Aim of the exercise
Examine each line of the listing below. Copy those in which the string "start" appears.

***** Data section *****

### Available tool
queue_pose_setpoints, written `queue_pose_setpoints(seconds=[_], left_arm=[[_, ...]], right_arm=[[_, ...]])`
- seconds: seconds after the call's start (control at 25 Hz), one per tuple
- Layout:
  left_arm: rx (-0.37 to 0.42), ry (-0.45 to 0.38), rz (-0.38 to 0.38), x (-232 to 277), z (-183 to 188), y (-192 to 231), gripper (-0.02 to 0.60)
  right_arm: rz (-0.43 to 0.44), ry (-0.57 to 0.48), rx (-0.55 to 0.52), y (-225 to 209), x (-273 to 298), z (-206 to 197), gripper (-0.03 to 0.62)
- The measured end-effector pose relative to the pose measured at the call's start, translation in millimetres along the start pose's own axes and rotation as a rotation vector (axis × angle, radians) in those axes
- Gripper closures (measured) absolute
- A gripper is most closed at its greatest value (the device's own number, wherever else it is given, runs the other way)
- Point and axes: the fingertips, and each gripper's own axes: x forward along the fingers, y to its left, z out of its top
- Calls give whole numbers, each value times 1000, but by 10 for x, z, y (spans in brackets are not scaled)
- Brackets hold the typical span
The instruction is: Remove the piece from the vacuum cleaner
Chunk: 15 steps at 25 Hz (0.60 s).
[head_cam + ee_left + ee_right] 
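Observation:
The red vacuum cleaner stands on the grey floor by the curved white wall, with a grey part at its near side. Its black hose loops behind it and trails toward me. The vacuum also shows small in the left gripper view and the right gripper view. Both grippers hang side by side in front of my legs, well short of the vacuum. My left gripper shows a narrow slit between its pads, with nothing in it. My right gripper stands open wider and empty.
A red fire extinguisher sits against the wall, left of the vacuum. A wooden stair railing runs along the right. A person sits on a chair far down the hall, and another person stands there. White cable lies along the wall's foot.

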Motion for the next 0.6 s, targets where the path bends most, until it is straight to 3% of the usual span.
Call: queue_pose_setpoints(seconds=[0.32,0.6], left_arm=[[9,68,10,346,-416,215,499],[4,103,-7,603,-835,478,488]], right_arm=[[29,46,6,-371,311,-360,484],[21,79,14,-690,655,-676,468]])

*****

Written solution
- seconds: seconds after the call's start (control at 25 Hz), one per tuple
- The measured end-effector pose relative to the pose measured at the call's start, translation in millimetres along the start pose's own axes and rotation as a rotation vector (axis × angle, radians) in those axes

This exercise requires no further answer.